▸ Directions
Filter the listing below, keeping only the lines with the word "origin".

▸ Given information
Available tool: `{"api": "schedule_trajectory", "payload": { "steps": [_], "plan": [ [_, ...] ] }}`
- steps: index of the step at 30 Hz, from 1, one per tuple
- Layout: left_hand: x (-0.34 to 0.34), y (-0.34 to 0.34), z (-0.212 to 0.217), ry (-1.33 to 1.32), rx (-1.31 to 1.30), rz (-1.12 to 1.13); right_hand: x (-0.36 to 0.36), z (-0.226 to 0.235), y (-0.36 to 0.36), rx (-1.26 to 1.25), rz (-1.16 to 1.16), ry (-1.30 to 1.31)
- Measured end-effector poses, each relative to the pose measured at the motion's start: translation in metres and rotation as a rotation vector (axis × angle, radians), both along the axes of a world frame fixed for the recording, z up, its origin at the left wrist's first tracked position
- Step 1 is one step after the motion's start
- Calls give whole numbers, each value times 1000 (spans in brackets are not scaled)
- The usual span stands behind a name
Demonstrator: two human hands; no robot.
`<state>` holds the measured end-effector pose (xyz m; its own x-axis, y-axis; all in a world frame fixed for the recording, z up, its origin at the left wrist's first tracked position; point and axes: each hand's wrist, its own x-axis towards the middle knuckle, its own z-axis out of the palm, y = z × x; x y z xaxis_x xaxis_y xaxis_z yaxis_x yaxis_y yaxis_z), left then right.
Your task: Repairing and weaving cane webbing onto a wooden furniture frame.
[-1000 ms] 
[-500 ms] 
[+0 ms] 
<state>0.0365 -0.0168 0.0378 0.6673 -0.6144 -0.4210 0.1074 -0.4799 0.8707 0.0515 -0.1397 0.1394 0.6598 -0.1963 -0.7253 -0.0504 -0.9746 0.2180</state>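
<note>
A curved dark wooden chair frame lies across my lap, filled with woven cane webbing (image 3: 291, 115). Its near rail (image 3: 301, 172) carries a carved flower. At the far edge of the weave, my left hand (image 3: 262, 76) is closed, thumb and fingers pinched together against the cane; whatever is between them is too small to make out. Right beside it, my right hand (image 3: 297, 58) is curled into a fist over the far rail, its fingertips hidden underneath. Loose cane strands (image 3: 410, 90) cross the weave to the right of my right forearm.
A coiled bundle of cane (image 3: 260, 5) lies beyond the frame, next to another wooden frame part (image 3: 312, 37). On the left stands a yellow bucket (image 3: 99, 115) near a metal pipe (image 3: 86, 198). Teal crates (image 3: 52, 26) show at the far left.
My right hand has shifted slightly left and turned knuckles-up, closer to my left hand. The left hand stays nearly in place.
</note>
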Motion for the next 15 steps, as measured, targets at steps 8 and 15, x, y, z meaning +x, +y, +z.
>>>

▸ Exercise response
- Measured end-effector poses, each relative to the pose measured at the motion's start: translation in metres and rotation as a rotation vector (axis × angle, radians), both along the axes of a world frame fixed for the recording, z up, its origin at the left wrist's first tracked position
`<state>` holds the measured end-effector pose (xyz m; its own x-axis, y-axis; all in a world frame fixed for the recording, z up, its origin at the left wrist's first tracked position; point and axes: each hand's wrist, its own x-axis towards the middle knuckle, its own z-axis out of the palm, y = z × x; x y z xaxis_x xaxis_y xaxis_z yaxis_x yaxis_y yaxis_z), left then right.

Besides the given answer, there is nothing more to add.